As Lord Kitchener said, Germany "has stooped to acts which will surely stain indelibly her military history and which would vie with the barbarous savagery of the Dervishes of the Sudan."[77] On the same day, in the House of Commons, the Prime Minister declared: "When we come to the end of this war, which, please God, we may, we shall not forget—and ought not to forget—this horrible record of calculated cruelty and crime, and we shall hold it to be our duty to exact such reparation against those who are proved to have been guilty agents or actors in the matter, as it may be possible for us to exact. I do not think we should be doing our duty to these brave and unfortunate men or to the honour of our own country and the plain dictates of humanity if we were content with anything less than that."[78]

(c) At the very outset of war a German mine-layer was discovered laying a mine-field on the high seas. Further mine-fields have been laid from time to time without warning, and are still being laid on the high seas, and many neutral, as well as British vessels, have been sunk by them.
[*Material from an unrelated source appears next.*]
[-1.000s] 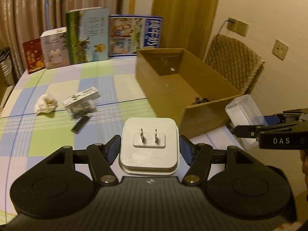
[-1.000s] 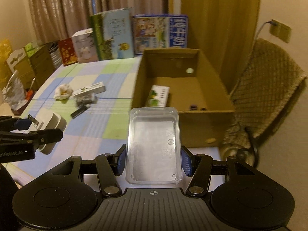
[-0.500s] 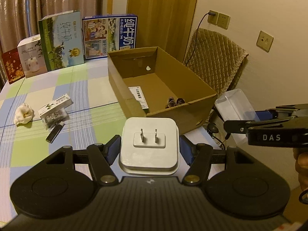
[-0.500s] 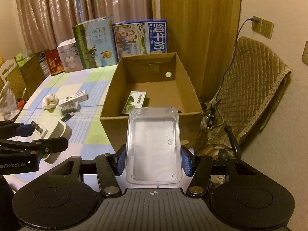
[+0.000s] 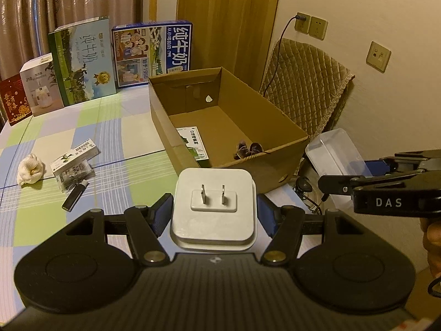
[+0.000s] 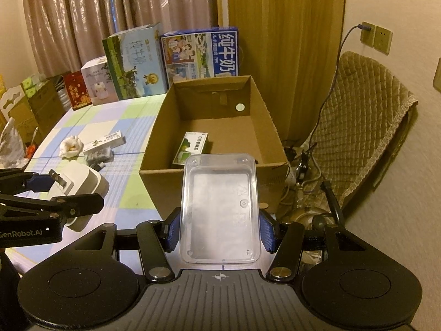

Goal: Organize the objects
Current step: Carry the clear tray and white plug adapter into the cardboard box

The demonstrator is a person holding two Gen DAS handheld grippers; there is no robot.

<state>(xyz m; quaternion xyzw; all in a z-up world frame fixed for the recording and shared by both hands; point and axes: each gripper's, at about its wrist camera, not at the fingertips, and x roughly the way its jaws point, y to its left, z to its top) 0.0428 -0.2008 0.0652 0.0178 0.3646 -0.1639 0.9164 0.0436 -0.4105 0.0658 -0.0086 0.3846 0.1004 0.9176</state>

(d) At various times during the war German submarines have stopped and sunk British merchant vessels, thus making the sinking of merchant vessels a general practice, though it was admitted previously, if at all, only as an exception; the general rule, to which the British Government have adhered, being that merchant vessels, if captured, must be taken before a Prize Court. The Germans have also sunk British merchant vessels by torpedo without notice, and without any provision for the safety of the crew. They have done this in the case of neutral as well as of British vessels, and a number of non-combatant and innocent lives, unarmed and defenceless, have been destroyed in this way. The Germans have sunk without warning emigrant vessels, have tried to sink an hospital ship, and have themselves used an hospital ship for patrol work and wireless. The torpedoeing of the "Lusitania" on May 7, 1915, involving the murder of hundreds of innocent civilians—British and neutral—was acclaimed with great relish in Berlin.

(e) Unfortified, open, and defenceless towns, such as Scarborough, Yarmouth and Whitby, have been deliberately and wantonly bombarded by German ships of war, causing, in some cases, considerable loss of civilian life, including women and children.

(f) German aircraft have dropped bombs on the East Coast of England, in places where there were no military or strategic points to be attacked.

(g) The Germans have used poisonous gases in killing Allied troops at the Front, although Germany was a signatory to the following article in the Hague Convention:—

"The Contracting Powers agree to abstain from the use of projectiles, the object of which is the diffusion of asphyxiating or deleterious gases."[79]

And finally the German troops in South Africa have poisoned drinking wells and infected them with disease.[80]